On the long, serpentine road that leads into Southwold off the A12,
Sarah twice saw shapes that weren't actually there, at one point
actually taking the Alfa Romeo on to a high-sided verge.

Exhausted by the long drive, she parked in front of a butcher's shop
in the small square at the heart of the village and wound down the
window. A broad wedge of glaring sodium from the lighthouse slid
across the roofs and fled to sea. Her heart still seemed to be beating at
twice its normal rate after dodging roadblocks back in Leicestershire.

Claire's eyes were large and glassy in the rear-view mirror. The
only clue to her consciousness was in the faint glimmer of the silver
chain around her throat, which picked up the beat of her heart.

The soft hiss of the tide came to Sarah over distance like breath.

She had no idea how far from the beach they were, or what time it
was: the dashboard clock was on the fritz, only ever reading 7:04 or
7:05 depending on the whim of some gremlin in the circuitry. What
now? At least she felt safe: this place was so charming it might
actually wither away and die should Manser come anywhere near it.

She wondered if the hotel just a little way back on the left was still
open for business and might give them a room for the night. She
cleared her throat gently and watched Claire for any reaction.

'Chick,' Sarah said, 'we'll go and get a room, yeah? Have a good
night's sleep in a nice bed for a change. Okay?'

Claire licked her lips again. She said, 'Blood.'

'Come on, Claire. Come on.' Sarah delicately shooed her
daughter out of the car and put her arm around her as they took the
few steps to the hotel entrance. She tried not to recoil at the thinness
of her shoulders or the hot, shivery feel of her skin, too soft it
seemed beneath her light V-neck pullover.

She cupped her hands and peered through the window of the hotel.
Save for one weak bulb spinning a yellow band across the bar, the
lights were off. A member of staff was standing, arms folded, talking
to a man sitting on a stool, his back to the door, both hands slowly
turning a large white cup on the counter.

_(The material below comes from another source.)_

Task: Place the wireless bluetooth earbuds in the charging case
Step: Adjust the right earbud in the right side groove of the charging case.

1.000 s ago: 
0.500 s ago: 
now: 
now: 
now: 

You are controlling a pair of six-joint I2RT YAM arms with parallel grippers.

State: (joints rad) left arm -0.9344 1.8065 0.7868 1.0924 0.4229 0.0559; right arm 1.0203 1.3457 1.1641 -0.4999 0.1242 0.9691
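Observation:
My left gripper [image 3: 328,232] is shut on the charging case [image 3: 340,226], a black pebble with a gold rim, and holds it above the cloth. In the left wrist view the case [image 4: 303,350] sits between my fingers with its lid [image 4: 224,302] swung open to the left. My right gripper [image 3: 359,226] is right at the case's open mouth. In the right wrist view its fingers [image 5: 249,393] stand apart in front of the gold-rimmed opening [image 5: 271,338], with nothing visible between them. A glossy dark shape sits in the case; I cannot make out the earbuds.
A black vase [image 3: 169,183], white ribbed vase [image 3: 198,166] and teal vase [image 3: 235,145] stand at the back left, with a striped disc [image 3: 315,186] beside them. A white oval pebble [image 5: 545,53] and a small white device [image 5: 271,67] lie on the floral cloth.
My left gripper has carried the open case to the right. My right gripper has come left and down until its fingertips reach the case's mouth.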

She knocked gently on the glass and both men looked up at her.
The man on the stool drew a finger across his throat and she
swallowed hard against the blasé way he mimed so violent a charade.
Perhaps something in the way she looked attracted the barman to the
doors. She could see the other man pulling a face, imploring him to
ignore her.

'We're closed,' the barman said, looking up and down the street,
then at Claire, before returning his attention to Sarah. He had an
Australian accent. 'It's late.'

'How late? What time is it?'

The barest shape of a frown ghosted across his face. She guessed it
was a strange question. Everyone knew what time it was. Everyone
had access to it. 'It's after one,' he said.

She said, slowly, 'I really need a room.'

The barman, whose name was Nick, could only offer her part use
of his own room, which was given to him off season for a huge
discount.

'If it's off season, then surely the hotel can't be full.'

'That's right,' Nick said, with a hint of irritation.

'Then why can't we have a room to ourselves?'

'You'll have to pay premium rate.'

'I can do that.' She could see where this was going. Some other
time, some other place, she might have let herself be persuaded to
spend the night with him. He was young and attractive and Lord
knew she could do with a little affection, a little fun. But Claire
needed looking after and, although she never got enough of it, sleep
was the most important thing to her now.